═══ Information provided ═══

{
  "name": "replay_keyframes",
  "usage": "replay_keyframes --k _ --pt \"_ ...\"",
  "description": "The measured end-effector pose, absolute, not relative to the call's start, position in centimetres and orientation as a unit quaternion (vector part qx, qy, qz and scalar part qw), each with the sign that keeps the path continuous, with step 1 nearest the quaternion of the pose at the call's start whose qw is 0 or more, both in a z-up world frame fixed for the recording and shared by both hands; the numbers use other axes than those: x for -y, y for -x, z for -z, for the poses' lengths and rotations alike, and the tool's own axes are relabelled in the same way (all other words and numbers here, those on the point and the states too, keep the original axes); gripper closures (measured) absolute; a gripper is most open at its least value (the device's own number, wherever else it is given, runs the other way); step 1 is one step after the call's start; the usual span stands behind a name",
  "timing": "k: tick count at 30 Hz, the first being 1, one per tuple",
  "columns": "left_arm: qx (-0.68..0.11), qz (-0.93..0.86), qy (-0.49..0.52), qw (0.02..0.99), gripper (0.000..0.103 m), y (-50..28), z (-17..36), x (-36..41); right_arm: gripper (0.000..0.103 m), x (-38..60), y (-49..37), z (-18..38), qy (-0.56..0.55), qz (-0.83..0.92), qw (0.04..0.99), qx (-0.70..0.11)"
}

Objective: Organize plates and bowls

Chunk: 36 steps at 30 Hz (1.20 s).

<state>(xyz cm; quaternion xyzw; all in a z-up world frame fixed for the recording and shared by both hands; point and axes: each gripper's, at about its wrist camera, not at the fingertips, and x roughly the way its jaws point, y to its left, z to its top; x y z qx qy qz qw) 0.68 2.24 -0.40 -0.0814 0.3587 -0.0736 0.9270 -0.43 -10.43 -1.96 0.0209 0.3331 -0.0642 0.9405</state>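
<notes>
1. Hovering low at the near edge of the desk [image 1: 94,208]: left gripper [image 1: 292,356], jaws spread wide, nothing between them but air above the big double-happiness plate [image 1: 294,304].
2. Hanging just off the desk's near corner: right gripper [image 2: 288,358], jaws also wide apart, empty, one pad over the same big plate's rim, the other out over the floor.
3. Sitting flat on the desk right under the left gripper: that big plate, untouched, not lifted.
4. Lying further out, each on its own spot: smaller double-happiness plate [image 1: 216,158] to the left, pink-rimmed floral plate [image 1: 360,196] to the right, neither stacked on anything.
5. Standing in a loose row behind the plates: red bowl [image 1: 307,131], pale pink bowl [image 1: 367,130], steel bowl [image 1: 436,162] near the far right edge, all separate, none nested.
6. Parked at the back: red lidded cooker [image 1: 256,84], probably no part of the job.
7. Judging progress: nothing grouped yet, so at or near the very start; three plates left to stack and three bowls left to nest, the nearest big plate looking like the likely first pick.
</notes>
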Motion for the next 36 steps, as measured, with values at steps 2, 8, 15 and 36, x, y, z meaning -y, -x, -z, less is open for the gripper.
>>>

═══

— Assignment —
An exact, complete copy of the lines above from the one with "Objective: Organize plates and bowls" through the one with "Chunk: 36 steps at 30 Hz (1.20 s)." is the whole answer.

— Answer space —
Objective: Organize plates and bowls

Chunk: 36 steps at 30 Hz (1.20 s).

That finishes the output.